Nettlebed Folk Club on the outskirts of Henley On Thames began life in 1975, becoming an institution in its own right over the last 40 years. The folk club moved location in 1991, and has since hosted plenty of iconic folk performers - the likes of Ralph McTell, Show of Hands and Fairport Convention.

Tonight without a spare seat in sight, Nettlebed Folk Club welcomes the award winning Irish songbird Cara Dillon, accompanied by her husband Sam Lakeman.

Dillon has become a well-known and respected artist throughout the world. She released her eponymously titled album in 2001 and by 2002 was already winning BBC Folk Awards for Best Traditional Song (Black is the Colour) and the Horizon Award for Best Newcomer. More success followed with the albums ‘Sweet Liberty’ (2003) and ‘After the Morning’ (2006).

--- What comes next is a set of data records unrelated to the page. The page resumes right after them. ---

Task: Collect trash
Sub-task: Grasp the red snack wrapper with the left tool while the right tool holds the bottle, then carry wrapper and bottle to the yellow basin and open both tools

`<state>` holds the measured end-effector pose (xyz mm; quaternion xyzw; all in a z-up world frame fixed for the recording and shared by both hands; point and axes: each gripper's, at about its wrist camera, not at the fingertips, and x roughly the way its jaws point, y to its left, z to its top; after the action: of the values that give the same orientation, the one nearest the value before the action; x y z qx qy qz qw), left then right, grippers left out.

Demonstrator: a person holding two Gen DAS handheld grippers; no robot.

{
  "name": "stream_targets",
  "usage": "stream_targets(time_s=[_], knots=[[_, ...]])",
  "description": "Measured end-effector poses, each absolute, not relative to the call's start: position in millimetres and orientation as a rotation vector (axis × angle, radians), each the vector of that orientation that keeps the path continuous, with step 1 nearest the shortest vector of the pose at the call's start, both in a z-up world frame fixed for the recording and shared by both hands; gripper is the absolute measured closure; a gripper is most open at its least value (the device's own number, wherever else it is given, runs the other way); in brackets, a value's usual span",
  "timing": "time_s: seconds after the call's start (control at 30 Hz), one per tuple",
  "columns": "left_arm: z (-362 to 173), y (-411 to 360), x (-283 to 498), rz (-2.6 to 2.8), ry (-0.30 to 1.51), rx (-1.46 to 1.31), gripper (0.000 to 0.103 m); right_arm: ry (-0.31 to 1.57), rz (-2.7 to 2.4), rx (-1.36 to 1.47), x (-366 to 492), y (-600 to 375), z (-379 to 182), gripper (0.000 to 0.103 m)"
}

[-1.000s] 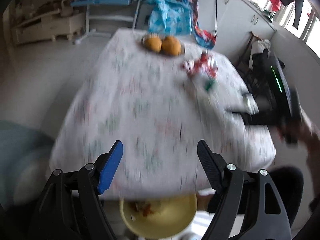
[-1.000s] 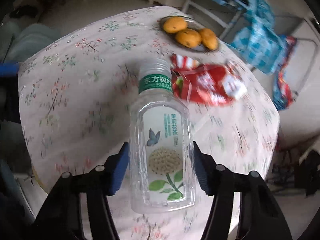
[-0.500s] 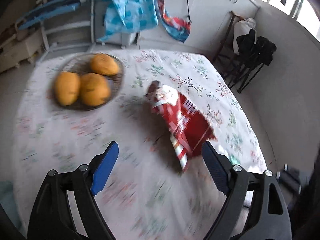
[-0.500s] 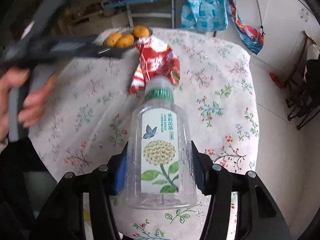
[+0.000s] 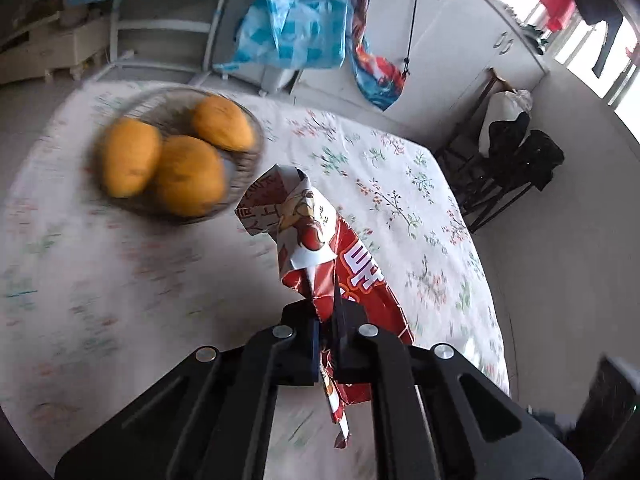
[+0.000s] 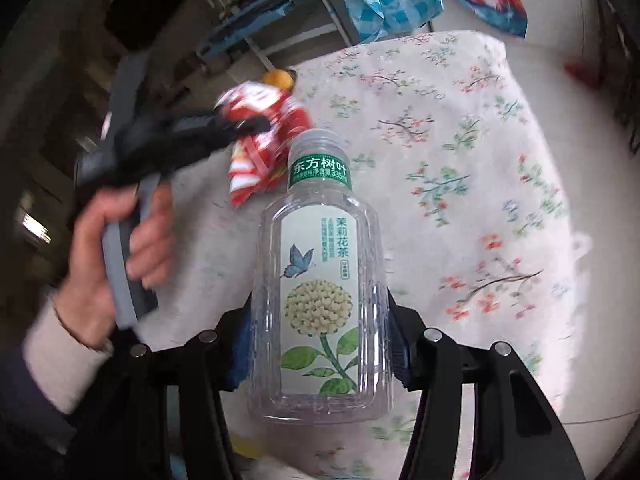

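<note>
My left gripper (image 5: 326, 312) is shut on a crumpled red and white snack wrapper (image 5: 316, 236), pinching its lower part above the floral tablecloth. The same wrapper (image 6: 260, 140) and left gripper (image 6: 256, 124) show in the right wrist view, held by a hand. My right gripper (image 6: 320, 312) is shut on an empty clear plastic tea bottle (image 6: 320, 280) with a green neck band and flower label, held upright above the table.
A wire basket (image 5: 244, 156) with three orange fruits (image 5: 188, 176) sits at the table's far left. The table (image 5: 400, 200) has a floral cloth. Beyond it stand a blue rack with a blue checked bag (image 5: 292, 24), white cabinets and a dark folding chair (image 5: 516, 168).
My left gripper has closed on the snack wrapper, which was lying between its open jaws before, and lifted it. The right gripper still holds the bottle and has swung to view the table's right side.
</note>
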<state>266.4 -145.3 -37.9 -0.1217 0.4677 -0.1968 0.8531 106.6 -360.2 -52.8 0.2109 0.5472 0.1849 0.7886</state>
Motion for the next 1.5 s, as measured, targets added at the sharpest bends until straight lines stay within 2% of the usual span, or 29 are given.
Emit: stream_targets(time_s=[0.17, 0.33, 0.63, 0.83, 0.9, 0.93, 0.97, 1.0, 1.07, 1.17, 1.3, 1.5], knots=[[-7.8, -80.8, 196.1, -0.400, 0.945, -0.212, 0.098, 1.112, 0.493, 0.619, 91.4, -341.7, -36.8, 0.049], [0.6, -15.3, 95.3, -0.348, 0.964, -0.151, 0.098, 1.140, 0.628, 0.627, 53.3, -281.9, -31.1, 0.049], [-48.1, 28.6, -35.6, -0.337, 1.188, -0.169, 0.098, 1.355, 0.747, 0.587, -43.1, -203.4, -47.9, 0.049], [-106.4, 13.5, -67.2, -0.295, 1.366, -0.241, 0.097, 1.497, 0.631, 0.619, -65.3, -183.2, -82.1, 0.049], [-123.6, 14.4, -60.9, -0.244, 1.410, -0.237, 0.084, 1.528, 0.577, 0.641, -54.1, -178.8, -100.3, 0.049], [-129.4, 15.5, -57.3, -0.219, 1.422, -0.234, 0.071, 1.543, 0.524, 0.648, -48.5, -177.4, -111.5, 0.049], [-130.9, 16.9, -55.3, -0.194, 1.409, -0.223, 0.063, 1.556, 0.475, 0.666, -43.8, -176.3, -122.9, 0.048], [-129.3, 17.3, -55.5, -0.182, 1.389, -0.212, 0.059, 1.562, 0.454, 0.686, -42.9, -175.1, -129.9, 0.046], [-119.4, 18.5, -61.0, -0.185, 1.330, -0.188, 0.045, 1.561, 0.397, 0.737, -38.3, -173.1, -147.5, 0.040], [-98.1, 23.4, -69.6, -0.189, 1.208, -0.168, 0.032, 1.569, 0.378, 0.768, -38.3, -166.0, -157.8, 0.040], [-65.6, 32.1, -80.8, -0.172, 1.035, -0.161, 0.024, 1.498, 0.399, 0.702, -39.8, -163.8, -136.9, 0.038], [-23.4, 37.4, -98.4, -0.155, 0.829, -0.132, 0.017, 1.170, 0.336, 0.417, -46.0, -170.8, -66.3, 0.031]])
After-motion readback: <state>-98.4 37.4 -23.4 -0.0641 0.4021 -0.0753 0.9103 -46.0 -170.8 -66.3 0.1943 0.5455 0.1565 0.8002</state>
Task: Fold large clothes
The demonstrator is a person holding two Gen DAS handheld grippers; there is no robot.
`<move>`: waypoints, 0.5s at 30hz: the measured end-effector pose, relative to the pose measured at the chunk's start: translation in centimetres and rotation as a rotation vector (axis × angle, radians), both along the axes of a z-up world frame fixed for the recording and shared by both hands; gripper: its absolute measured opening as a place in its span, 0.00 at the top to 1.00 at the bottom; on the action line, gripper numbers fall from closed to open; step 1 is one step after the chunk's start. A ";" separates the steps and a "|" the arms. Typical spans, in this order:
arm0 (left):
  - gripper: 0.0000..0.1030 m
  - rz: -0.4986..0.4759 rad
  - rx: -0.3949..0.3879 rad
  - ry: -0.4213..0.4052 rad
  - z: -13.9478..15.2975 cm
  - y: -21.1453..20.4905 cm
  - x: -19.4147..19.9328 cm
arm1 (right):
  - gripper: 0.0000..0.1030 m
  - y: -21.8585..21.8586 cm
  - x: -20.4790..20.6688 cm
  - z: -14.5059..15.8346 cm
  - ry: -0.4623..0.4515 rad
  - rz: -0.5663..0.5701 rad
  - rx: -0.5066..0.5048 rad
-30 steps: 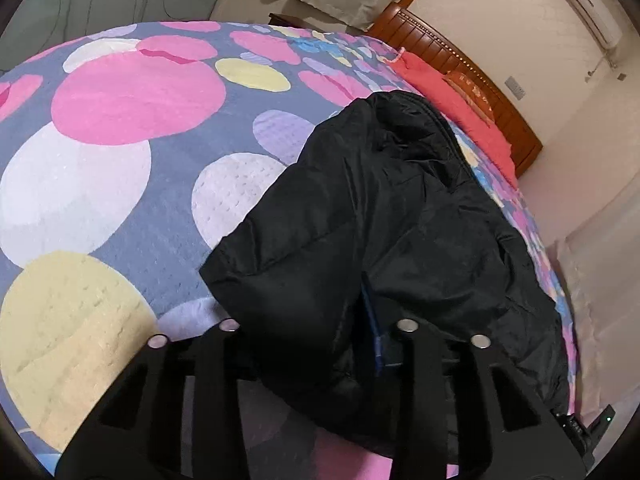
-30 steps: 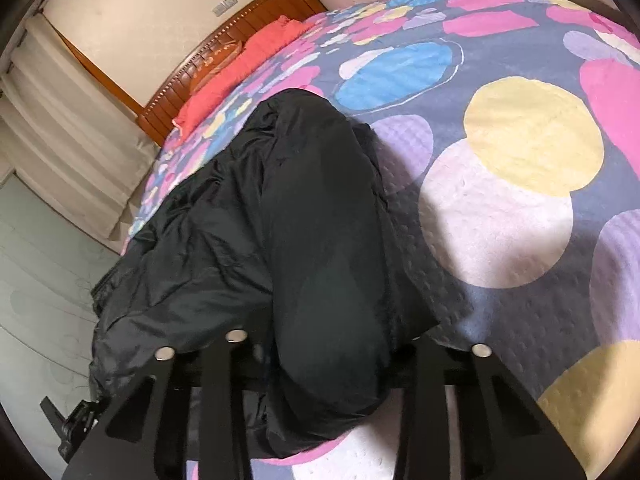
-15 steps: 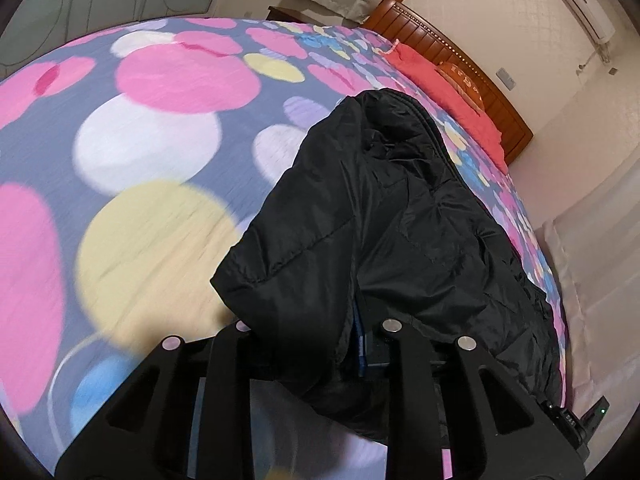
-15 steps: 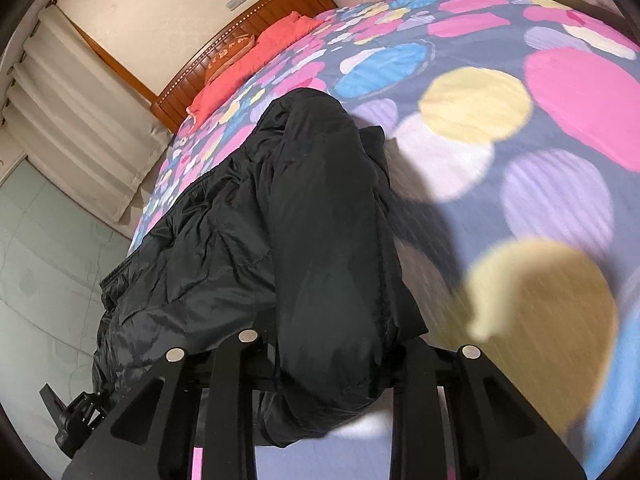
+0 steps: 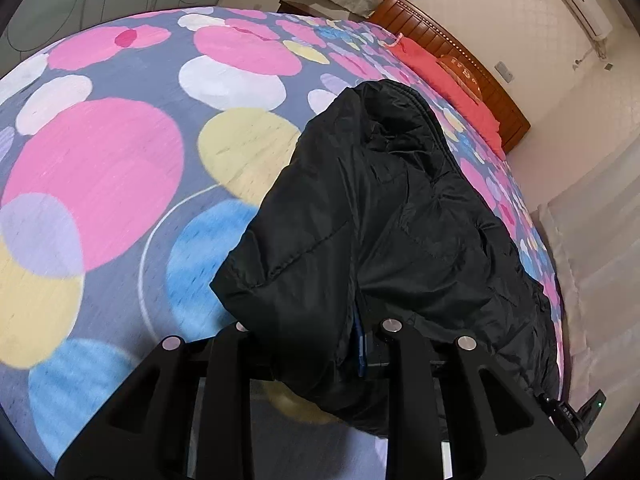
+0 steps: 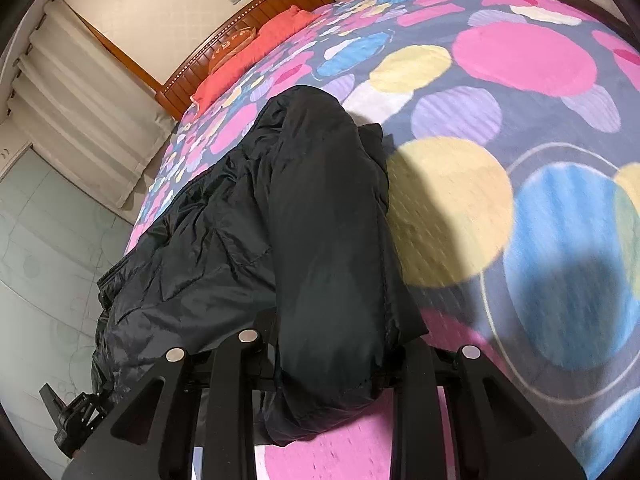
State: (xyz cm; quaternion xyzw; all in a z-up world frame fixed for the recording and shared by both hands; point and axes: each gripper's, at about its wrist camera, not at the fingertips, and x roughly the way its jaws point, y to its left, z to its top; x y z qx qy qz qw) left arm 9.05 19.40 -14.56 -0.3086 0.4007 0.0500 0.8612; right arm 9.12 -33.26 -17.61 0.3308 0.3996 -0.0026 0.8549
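Left hand-held gripper [image 5: 316, 364] clamped on black puffer jacket [image 5: 380, 220] hem, fabric bunched between fingers. Right hand-held gripper [image 6: 324, 368] likewise pinching jacket [image 6: 304, 240] edge. Jacket lifted at near end, trailing forward across spotted bedspread [image 5: 120, 168]. Beyond jacket: red pillows [image 6: 256, 52], then wooden headboard [image 5: 460, 52] against wall.
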 end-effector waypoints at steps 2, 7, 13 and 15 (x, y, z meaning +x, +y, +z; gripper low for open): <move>0.76 0.002 -0.002 0.000 0.0 0.0 -0.4 | 0.74 -0.1 -0.2 -0.1 0.000 -0.001 0.005; 0.76 0.001 0.004 0.001 0.0 -0.1 -0.8 | 0.74 -0.2 -0.2 0.0 0.001 0.000 0.010; 0.70 -0.007 0.030 0.007 -0.1 -0.2 -1.2 | 0.65 -0.3 -0.3 -0.1 0.020 0.005 0.023; 0.67 -0.010 0.034 0.013 0.0 0.0 -1.5 | 0.63 -0.3 -0.7 0.0 0.031 0.000 0.018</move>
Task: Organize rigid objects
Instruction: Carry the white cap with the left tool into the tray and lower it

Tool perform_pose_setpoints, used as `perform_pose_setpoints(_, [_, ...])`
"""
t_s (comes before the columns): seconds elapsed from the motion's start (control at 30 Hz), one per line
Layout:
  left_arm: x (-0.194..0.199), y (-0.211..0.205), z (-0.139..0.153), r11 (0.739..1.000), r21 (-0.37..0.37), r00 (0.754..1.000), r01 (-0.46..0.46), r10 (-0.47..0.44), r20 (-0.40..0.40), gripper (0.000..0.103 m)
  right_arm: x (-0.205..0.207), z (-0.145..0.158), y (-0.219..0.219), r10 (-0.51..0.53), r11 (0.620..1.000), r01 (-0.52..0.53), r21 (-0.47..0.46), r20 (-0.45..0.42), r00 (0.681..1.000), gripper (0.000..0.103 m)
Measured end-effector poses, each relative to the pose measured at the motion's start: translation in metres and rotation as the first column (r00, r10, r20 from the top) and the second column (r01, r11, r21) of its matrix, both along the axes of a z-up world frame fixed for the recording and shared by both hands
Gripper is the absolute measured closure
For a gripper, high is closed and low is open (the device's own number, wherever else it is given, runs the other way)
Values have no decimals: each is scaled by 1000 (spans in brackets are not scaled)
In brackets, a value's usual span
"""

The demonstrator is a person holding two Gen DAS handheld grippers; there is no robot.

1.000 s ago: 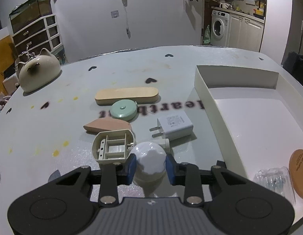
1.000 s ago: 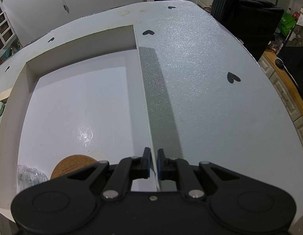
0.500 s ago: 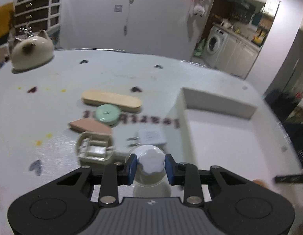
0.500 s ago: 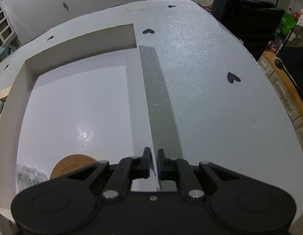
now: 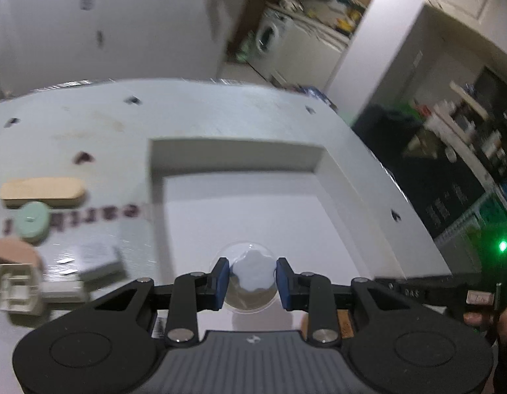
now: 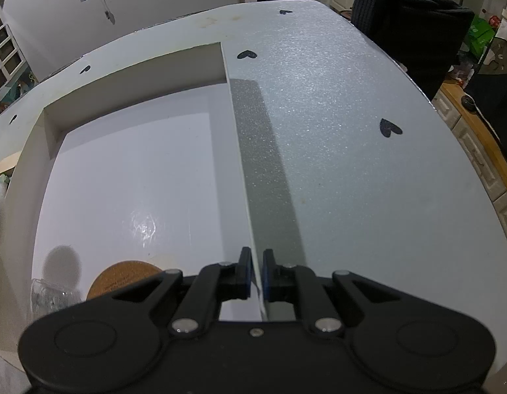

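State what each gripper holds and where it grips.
The left gripper clamps the white knobbed dome by its opposite sides, above the white tray. The right gripper pinches the tray's right wall at its near end.

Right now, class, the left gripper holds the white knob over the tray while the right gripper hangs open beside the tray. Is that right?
One slip: the right gripper is not open. The right wrist view shows it shut on the tray wall. The left gripper does hold the white knob over the tray.

One tray (image 6: 50,124), one cork coaster (image 6: 122,279), one white knob (image 5: 252,274).
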State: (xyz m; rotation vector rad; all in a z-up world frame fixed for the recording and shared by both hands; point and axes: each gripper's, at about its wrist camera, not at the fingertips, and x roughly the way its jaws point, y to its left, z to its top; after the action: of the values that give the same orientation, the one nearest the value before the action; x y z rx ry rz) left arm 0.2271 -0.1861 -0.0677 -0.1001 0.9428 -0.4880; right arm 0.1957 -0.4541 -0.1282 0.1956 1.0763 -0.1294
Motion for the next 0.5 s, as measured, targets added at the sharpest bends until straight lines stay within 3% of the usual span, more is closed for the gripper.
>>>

With the onset of parenthood the husband and wife team decided to scale down their travel and concert commitments. They also took the opportunity to take ownership of their musical direction and distribution, moving from Rough Trade to set up their own Charcoal Records. Dillon’s first album release on Charcoal, ‘Hill of Thieves’ (2009) was a huge success, winning yet another BBC Folk Award for Best Album of the Year.

More success came knocking in the form of Disney for which she agreed to record the title track for the movie Tinkerbell and The Great Fairy Rescue. The current tour covers towns and cities throughout the UK with a mixture of full band, trio and duo, the latter being the format for tonight’s Nettlebed gig.

Dillon opens with ‘The Snow that Melts the Soonest’ with Sam on keyboards. Although the song doesn’t require her full vocal range it’s apparent this is a woman with an extraordinary voice. Lakeman switches to guitar for ‘Jackets so Blue’. As the set continues they share some banter which the audience thoroughly enjoy. The story of Lakeman being heckled in Weston-Super-Mare by a woman requesting he “stop talking and let the lady sing” is told with good humour and excellent comedy timing. Lakeman and Dillon have a nice balance to their storytelling along with a line of self-parody throughout the evening.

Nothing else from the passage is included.